**Work instruction**
For each line in the data below that holds "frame", return a copy.

**Dataset extract**
· · · ·

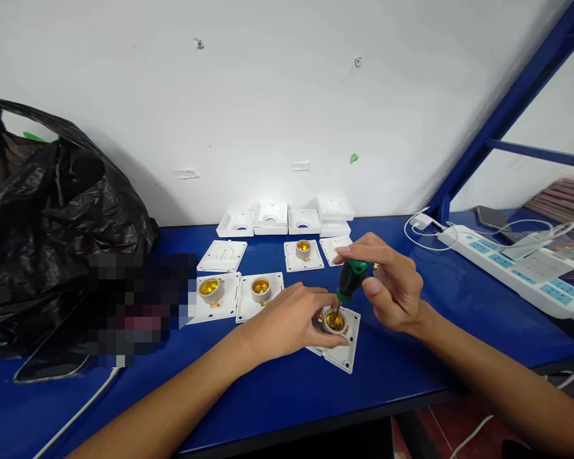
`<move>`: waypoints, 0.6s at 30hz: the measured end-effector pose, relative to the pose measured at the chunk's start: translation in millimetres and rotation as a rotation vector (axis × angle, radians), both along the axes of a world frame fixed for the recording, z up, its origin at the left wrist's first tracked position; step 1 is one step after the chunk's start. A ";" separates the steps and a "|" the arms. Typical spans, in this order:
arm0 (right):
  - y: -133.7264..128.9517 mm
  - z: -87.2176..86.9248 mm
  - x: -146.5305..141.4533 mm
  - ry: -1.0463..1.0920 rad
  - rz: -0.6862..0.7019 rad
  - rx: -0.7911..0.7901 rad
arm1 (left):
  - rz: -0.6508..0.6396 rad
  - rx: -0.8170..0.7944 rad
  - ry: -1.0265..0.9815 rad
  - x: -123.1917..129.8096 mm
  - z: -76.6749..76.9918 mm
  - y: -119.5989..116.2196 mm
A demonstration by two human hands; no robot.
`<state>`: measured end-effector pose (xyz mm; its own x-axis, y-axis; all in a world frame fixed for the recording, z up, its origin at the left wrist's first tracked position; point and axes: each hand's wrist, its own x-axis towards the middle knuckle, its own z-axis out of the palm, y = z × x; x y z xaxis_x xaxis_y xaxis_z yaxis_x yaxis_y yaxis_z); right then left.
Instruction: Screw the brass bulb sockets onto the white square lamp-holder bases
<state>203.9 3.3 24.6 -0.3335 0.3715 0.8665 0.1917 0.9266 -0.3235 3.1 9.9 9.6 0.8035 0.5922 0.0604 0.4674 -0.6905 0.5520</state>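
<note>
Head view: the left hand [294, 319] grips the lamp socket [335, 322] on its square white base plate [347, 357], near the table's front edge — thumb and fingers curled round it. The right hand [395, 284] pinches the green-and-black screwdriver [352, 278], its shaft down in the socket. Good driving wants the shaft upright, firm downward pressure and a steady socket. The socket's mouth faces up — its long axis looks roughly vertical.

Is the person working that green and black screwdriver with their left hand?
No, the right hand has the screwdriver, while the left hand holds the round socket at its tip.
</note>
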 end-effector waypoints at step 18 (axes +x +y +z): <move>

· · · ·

**Response area**
`<move>`: waypoints, 0.6s at 30hz: the measured end-effector pose, relative to the pose measured at the chunk's start: translation in millimetres and rotation as a rotation vector (axis × angle, radians), both along the axes of a world frame fixed for the recording, z up, its origin at the left wrist's first tracked position; step 1 is one step after the chunk's start. A ";" separates the steps and a "|" the arms. Typical spans, in this order:
`<state>`: measured end-effector pose (xyz mm; its own x-axis, y-axis; all in a world frame fixed for the recording, z up, its origin at the left wrist's first tracked position; point and axes: each hand's wrist, its own x-axis towards the middle knuckle, its own z-axis out of the palm, y = z × x; x y z xaxis_x xaxis_y xaxis_z yaxis_x yaxis_y yaxis_z); right then left.

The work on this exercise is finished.